Ayalew Yibeltal Estemech, Yehualashet Fikadu Ambaw, Bogale Worknesh Akanaw, Gobeza Mengistu Berhanu
Department of Medical Nursing, University of Gondar, Gondar, Ethiopia.
Department of Community Health Nursing, University of Gondar, Gondar, Ethiopia.
Tuberc Res Treat. 2020 Sep 19;2020:1901890. doi: 10.1155/2020/1901890. eCollection 2020.
Delay in the diagnosis and treatment of tuberculosis exacerbates the disease and clinical outcomes. It further enhances transmission of the infection in the society as well as increased the severity of the illness and raised rate of mortality.
The major goal of this study is to determine the magnitude of delays in tuberculosis treatment and factors affecting tuberculosis treatment among adult tuberculosis patients at Debremarkos town, North West Ethiopia, 2018.
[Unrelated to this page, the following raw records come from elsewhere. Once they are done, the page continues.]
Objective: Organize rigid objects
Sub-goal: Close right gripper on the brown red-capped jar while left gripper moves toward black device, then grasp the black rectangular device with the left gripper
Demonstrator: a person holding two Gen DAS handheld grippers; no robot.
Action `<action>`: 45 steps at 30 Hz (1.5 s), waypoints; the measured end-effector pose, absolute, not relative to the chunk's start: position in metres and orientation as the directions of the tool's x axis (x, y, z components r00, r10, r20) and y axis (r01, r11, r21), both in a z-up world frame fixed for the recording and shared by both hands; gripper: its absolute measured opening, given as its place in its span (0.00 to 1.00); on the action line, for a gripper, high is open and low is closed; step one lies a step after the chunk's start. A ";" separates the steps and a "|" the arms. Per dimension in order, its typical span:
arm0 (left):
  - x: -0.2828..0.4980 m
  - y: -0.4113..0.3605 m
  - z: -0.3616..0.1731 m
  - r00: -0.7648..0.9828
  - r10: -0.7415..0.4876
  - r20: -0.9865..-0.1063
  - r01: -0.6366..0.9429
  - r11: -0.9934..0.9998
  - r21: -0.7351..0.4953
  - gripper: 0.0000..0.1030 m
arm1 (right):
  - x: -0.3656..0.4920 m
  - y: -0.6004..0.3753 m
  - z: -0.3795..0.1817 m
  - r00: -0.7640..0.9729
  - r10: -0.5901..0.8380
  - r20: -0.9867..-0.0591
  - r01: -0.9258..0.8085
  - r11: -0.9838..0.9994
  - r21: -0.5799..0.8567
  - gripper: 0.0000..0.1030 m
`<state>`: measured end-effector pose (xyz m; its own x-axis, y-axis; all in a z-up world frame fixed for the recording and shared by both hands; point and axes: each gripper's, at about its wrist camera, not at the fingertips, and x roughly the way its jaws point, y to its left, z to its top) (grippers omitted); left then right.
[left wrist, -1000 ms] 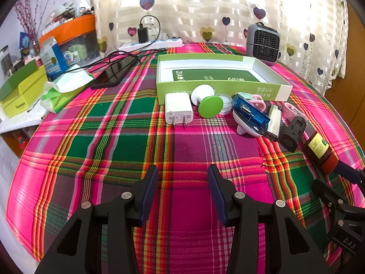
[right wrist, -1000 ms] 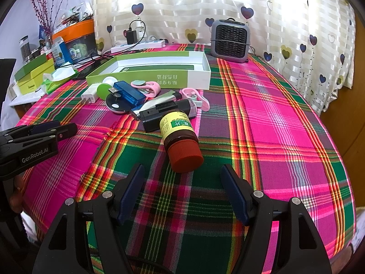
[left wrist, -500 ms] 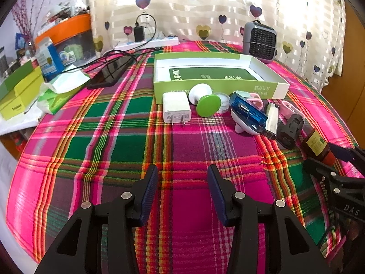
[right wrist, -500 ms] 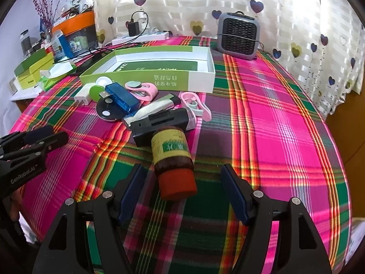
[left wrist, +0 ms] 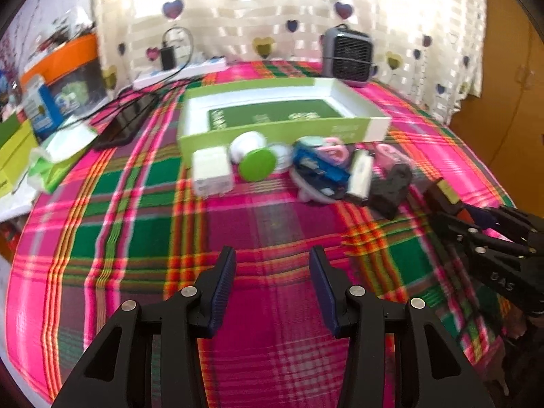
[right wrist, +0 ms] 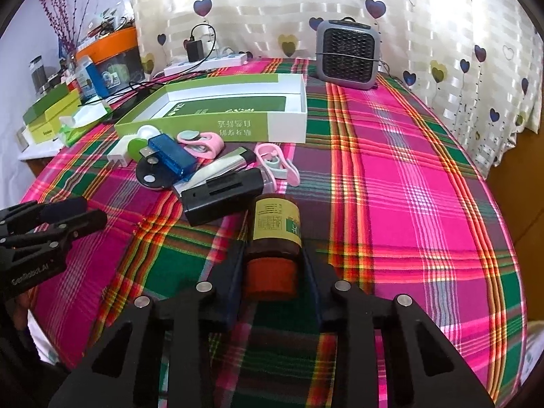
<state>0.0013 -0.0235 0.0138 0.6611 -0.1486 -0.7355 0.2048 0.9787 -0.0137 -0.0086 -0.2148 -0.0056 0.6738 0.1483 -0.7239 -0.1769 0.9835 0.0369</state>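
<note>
Right gripper (right wrist: 272, 265) bottom centre of the right wrist view, jaws closing with the brown bottle (right wrist: 273, 238) between them; blue pads sit against both sides of the bottle's lower body and red cap. Bottle lies on its side, long axis running straight up the frame, cap end toward the camera, base pointing away toward the clutter. Bottle is smooth dark amber, cylindrical, with a yellow-green paper label wrapped around the far half; cap is matte red-orange, round.

Just past the bottle's base, up-left: black plastic block (right wrist: 222, 195), boxy with a slot, touching or nearly touching the bottle. Beyond it a silver-white flat stick (right wrist: 217, 168), blue translucent USB device (right wrist: 171, 156) on a round black disc (right wrist: 151, 175), two pink plastic clips (right wrist: 204, 142), white charger cube (right wrist: 117, 156), green round lid (right wrist: 137, 146). Behind those, the open green-and-white cardboard box (right wrist: 289, 125), shallow, rectangular. Grey grille fan heater (right wrist: 346, 56) upper centre. All on a pink-green plaid tablecloth (right wrist: 408, 187), woven, slightly rumpled.

Left gripper (left wrist: 272, 282) bottom centre of the left wrist view, jaws apart, nothing between them, only cloth underneath. That view is blurred. The bottle shows at the right edge there, mostly hidden by the right gripper.
</note>
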 end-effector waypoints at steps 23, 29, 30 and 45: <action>0.035 -0.117 0.027 0.501 -0.463 -0.731 0.605 0.791 -0.086 0.42 | -0.016 -0.265 -0.005 0.687 0.096 -0.720 -0.068 0.995 0.068 0.32; 0.049 -0.126 0.025 0.521 -0.448 -0.727 0.617 0.786 -0.042 0.42 | -0.016 -0.268 -0.005 0.687 0.092 -0.720 -0.057 0.996 0.072 0.32; 0.051 -0.127 0.024 0.513 -0.448 -0.732 0.622 0.782 -0.043 0.42 | -0.016 -0.268 -0.005 0.687 0.091 -0.721 -0.057 0.996 0.072 0.32; 0.061 -0.133 0.014 0.482 -0.424 -0.767 0.591 0.803 -0.072 0.42 | -0.014 -0.269 -0.006 0.685 0.095 -0.722 -0.062 0.995 0.072 0.32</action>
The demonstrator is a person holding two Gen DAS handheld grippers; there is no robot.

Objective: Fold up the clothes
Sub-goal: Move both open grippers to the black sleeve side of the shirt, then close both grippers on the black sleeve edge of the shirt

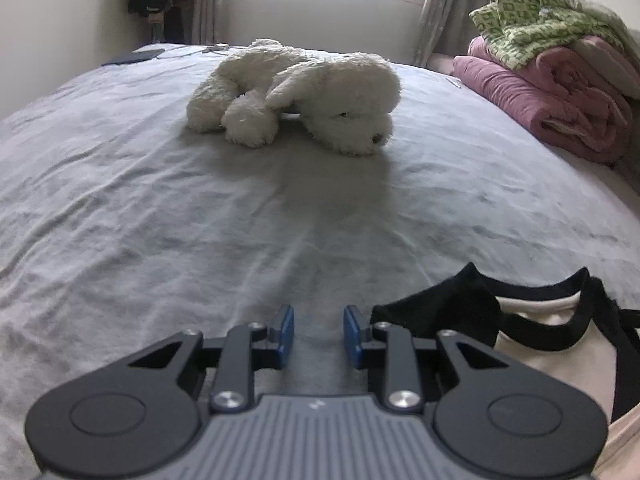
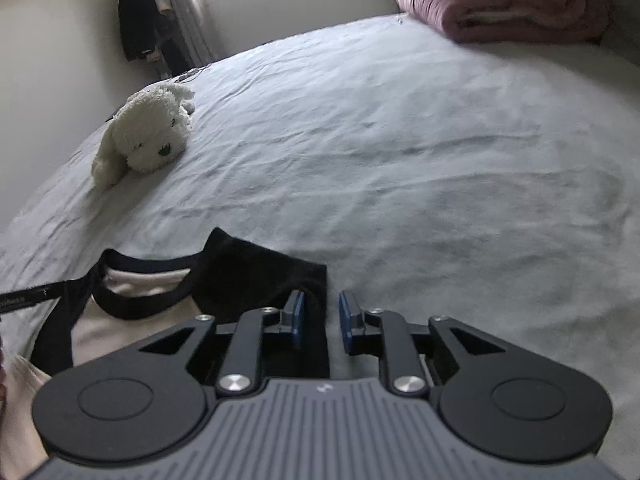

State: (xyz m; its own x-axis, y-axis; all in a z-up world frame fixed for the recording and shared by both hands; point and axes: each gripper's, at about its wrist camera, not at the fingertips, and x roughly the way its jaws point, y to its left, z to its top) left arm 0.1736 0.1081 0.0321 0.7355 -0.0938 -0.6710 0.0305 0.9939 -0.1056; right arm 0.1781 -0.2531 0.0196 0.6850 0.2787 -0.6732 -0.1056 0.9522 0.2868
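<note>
Ahead of both sets of fingers: a wide grey bed sheet point(image 1: 160, 200), creased all over, with open room beyond the garment.
Bedding stack: a rolled pink blanket point(image 1: 552, 96) with a green patterned cloth point(image 1: 532, 28) on top, far beyond the left fingers and off to their right.
Plush dog point(image 1: 304, 96): white, lying on its side well beyond the left fingertips, clear of the garment.
Garment: a cream shirt with black sleeves and black neck trim point(image 2: 132, 284), lying on the sheet between the two grippers; the collar faces away from them and one black shoulder sits to each side.
Fold state: judged barely begun. The part in view looks spread out, with no fold line showing; the lower body runs out of frame, so I cannot tell how that end lies.
Left gripper point(image 1: 319, 330): jaws parted a little with only bare sheet between the blue pads point(image 1: 286, 332); nothing held. The shirt's black sleeve lies just beside its right finger.
Right gripper point(image 2: 322, 322): jaws parted a little, astride the edge of the black sleeve; dark cloth runs between the pads, but a gap shows on the right side, so it looks released rather than clamped.
Left to do: take both shoulders, bring the sleeves in, then double the body over.
</note>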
Institution-based cross-sectional study design was employed. Systematically selected 300 adult TB patients were recruited to the study. The study was conducted at Debremarkos town public health facilities from March 1 to April 30, 2018. Logistic regression models were fitted to identify the predicting variables and control confounder's of the outcome variables. value ≤ 0.05 with 95% CI was considered as an indicator for the presence of statistically significant association. The result revealed that the median total delay was 23 days (IQR: 19-28 days). The median patient and health system delays were 20 days (IQR: 15-20 days) and 4 days (IQR: 3-5 days), respectively. Tuberculosis patients living in a rural area were 1.14 times more likely to delay for the TB treatment (AOR: 1.141, 95% CI (1.106, 2.608)). Patients who were unable to read and write have almost two times a chance of being delayed (AOR: 2.350, 95% CI (1.630, 2.608)). Monthly income of patients has found another predictor for delay; patients with low monthly income were about six times more likely to delay for TB treatment (AOR: 6.375, 95% CI: (1.733, 23.440)). Those TB patients who had visiting traditional healers before arrival to health facilities were about 2.7 times more likely to delay for TB treatment(AOR: 2.795, 95% CI (1.898, 8.693)). . The significant proportion of delays in tuberculosis treatment was found in this study. Living in the rural area, unable to read and write, lower monthly income, and visiting traditional healers were found independent predictors of TB treatment delay. The regional and zonal health administrator shall design various awareness creation mechanisms to educate the public about timely initiation of tuberculosis treatment.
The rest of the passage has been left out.